2009-11-29 15:44:16

Anno Sacerdotale, la testimonianza del cappellano delle Guardie Svizzere Pontificie


È cresciuto a Barcellona, in Spagna, ma ha origini svizzere, e da tre anni è cappellano delle Guardie Svizzere Pontificie. Padre Alain Guy de Raemy vive al fianco del corpo militare del Papa con uno spirito cameratesco, condividendo con i giovani svizzeri diversi momenti della giornata. Ma qual è la storia di padre de Raemy e com’è arrivato al sacerdozio? Ha raccolto la sua testimonianza Tiziana Campisi:RealAudioMP3

R. – Io devo ringraziare i miei genitori per avermi portato alla messa ogni domenica. Il Signore ha 'lavorato' il mio cuore poco a poco. Non sono mai stato in parrocchia, ho solo frequentato la messa della domenica. Più di questo non c’era. Ma è questo che mi ha aperto il cuore poco a poco. Più tardi, durante le vacanze in Bretagna, in Francia, andando a messa abbiamo incontrato un parroco che mi ha colpito forse per il suo modo di essere; lavorava durante la settimana con i pescatori ed usciva con loro anche a pesca.
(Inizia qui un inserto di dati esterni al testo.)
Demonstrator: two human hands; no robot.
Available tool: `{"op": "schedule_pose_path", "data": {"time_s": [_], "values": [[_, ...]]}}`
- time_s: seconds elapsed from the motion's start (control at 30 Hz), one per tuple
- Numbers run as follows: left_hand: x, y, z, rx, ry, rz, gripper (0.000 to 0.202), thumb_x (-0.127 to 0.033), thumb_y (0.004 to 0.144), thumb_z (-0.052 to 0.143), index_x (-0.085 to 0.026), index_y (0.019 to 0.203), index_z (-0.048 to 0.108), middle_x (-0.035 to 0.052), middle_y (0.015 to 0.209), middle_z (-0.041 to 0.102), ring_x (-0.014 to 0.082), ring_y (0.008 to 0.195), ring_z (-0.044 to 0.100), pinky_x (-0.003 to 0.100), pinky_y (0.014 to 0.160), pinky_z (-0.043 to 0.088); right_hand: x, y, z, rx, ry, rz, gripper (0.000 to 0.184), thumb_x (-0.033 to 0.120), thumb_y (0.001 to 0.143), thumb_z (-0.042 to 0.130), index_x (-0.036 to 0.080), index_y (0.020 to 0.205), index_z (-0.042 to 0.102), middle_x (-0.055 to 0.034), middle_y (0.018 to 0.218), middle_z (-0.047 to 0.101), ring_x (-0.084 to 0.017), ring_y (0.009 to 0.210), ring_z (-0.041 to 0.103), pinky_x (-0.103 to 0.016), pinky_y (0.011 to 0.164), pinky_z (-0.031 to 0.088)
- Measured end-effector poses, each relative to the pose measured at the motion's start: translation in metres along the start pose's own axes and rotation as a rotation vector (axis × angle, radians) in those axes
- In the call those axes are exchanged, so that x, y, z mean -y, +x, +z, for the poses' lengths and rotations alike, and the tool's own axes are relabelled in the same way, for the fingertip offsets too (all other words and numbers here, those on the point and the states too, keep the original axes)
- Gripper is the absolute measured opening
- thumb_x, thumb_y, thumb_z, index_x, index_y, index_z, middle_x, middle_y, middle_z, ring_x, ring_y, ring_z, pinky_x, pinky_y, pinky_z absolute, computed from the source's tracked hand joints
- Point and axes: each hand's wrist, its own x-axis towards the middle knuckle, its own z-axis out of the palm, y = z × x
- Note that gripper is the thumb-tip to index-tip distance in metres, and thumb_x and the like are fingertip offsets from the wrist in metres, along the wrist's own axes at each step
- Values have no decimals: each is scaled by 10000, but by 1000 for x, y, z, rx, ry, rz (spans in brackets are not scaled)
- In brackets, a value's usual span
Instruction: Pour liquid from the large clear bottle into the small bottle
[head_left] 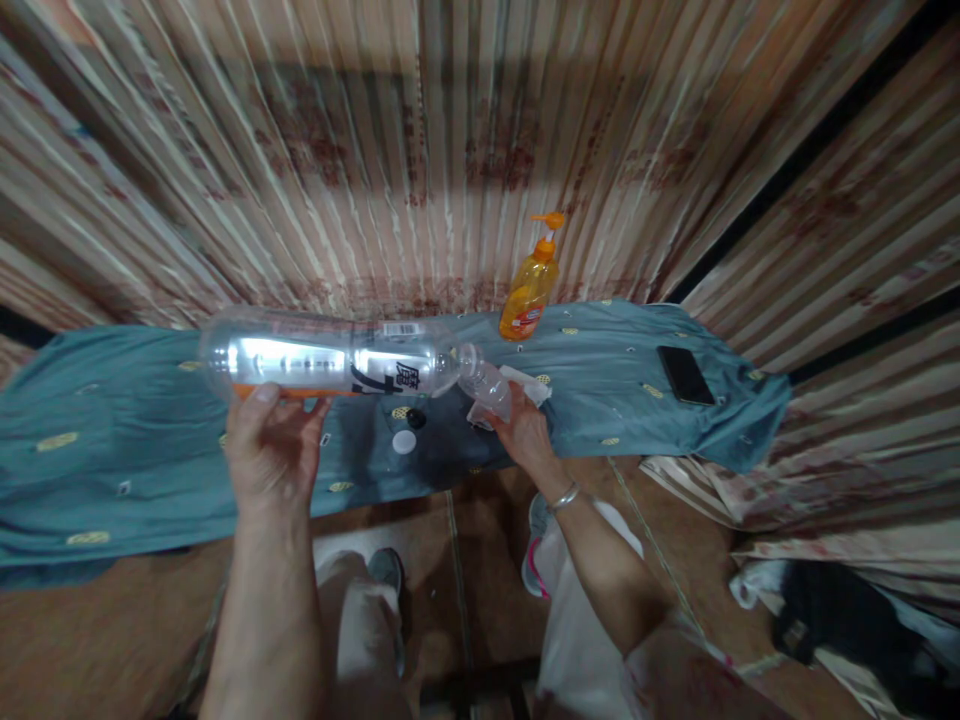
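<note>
My left hand (274, 445) is closed around the lower side of a large clear plastic bottle (322, 362) with an orange band and black lettering. The bottle lies nearly level above the table, its neck pointing right. At its mouth is a small clear plastic bottle (491, 388), tilted down to the right, in the closed fingers of my right hand (526, 432). Whether the two mouths touch or overlap I cannot tell. A crumpled white cloth or tissue (536, 386) shows behind my right hand. Below the large bottle lie a white cap (404, 442) and a small black cap (415, 419).
A yellow pump bottle (529, 295) with an orange top stands at the table's back edge. A black phone (685, 375) lies to the right on the teal patterned tablecloth (165, 480). Striped curtains (480, 150) hang behind. Dark fabric (847, 620) lies at lower right.
</note>
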Motion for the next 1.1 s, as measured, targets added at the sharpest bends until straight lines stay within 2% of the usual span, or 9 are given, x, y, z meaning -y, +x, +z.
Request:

Mi ha colpito il suo modo molto diretto di parlare.

 
D. – Poi come è arrivata la scelta del sacerdozio?

 
R. – E’ stata un po’ una battaglia. Non avevo alle spalle un'esperienza né di chierichetto né di scout né di un qualsiasi gruppo parrocchiale. Non sapevo cosa facesse un prete. Avevo questa idea, questa sensazione strana in me di fare il prete, ma mi faceva paura perché mi domandavo cosa facesse un prete. Io non sapevo cosa facesse un prete, lo vedevo alla messa la domenica. Ma sono timido e non mi vedevo davanti a tutta la gente a pronunciare un discorso. Quindi mi sembrava che quella fosse un’idea strana. Il mio progetto era quello di diventare architetto o diplomatico. Poi è arrivata questa idea dentro di me, sempre più insistente, e quando ho iniziato gli studi di diritto, ogni volta che passavo davanti ad una chiesa, mi colpiva. Durante gli studi al Collegio benedettino per la maturità ci facevano fare, all’inizio della Quaresima, gli Esercizi Spirituali con un prete gesuita. E’ lì che mi sono aperto e lui mi diceva sempre: “Continua il tuo percorso previsto, ma sempre chiedendo nella preghiera che il Signore ti mostri la strada”.

 
D. – Lei oggi è cappellano delle Guardie Svizzere Pontificie. Questa missione a cosa la porta?

 
R. – Mi porta ad essere molto, molto vicino a tanti giovani, che sono molto diversi fra di loro rispetto all’origine della famiglia, del contesto parrocchiale che li fa arrivare qui. Sono, quindi, molto vicino a loro e li accompagno in questo incontro-confronto forte con la realtà della Chiesa, la realtà anche della fede. Io mangio con loro e faccio anche la ronda con loro o sui posti di servizio quando sono soli. Sono queste occasioni belle di dialogo personale.

 
D. – Ci sono delle esperienze che ricorda particolarmente?

 
R. – Sì, ce ne sono tante e diverse. L’esperienza dell’inizio è stata quella caratterizzata dalla paura di celebrare il Sacramento della Confessione, di confrontarmi con gente matura, molto più matura e che viene da te per vivere la penitenza e la confessione. Questo impressiona. E’ stata per me veramente la scoperta della fede negli altri, di questa fiducia e che anche quell’ostacolo di differenza di maturità e di età non c’entra più, perché c’è il contatto con il prete, che è al di là delle apparenze o delle cose umane. Questo mi ha colpito: vedere la fede e toccare quasi la realtà della fede di chi si affida al sacerdote per incontrare Cristo.

 
D. – Se dovesse fare un bilancio della sua vita, potrebbe dire di essere felice?

 
R. – Sì, sì senza dubbio e questo grazie alla famiglia. Sono veramente debitore verso i miei genitori anche per il fatto di aver potuto ricevere una formazione ed una educazione buona, anche dal punto di vista intellettuale. Ho avuto questo privilegio. Poi c’è la fede, naturalmente, che mi ha accompagnato senza alcuna pressione. Penso che per tutto questo sono un uomo felice, anche perché il prete non si sente inutile. Dunque posso dire che la vita è bella.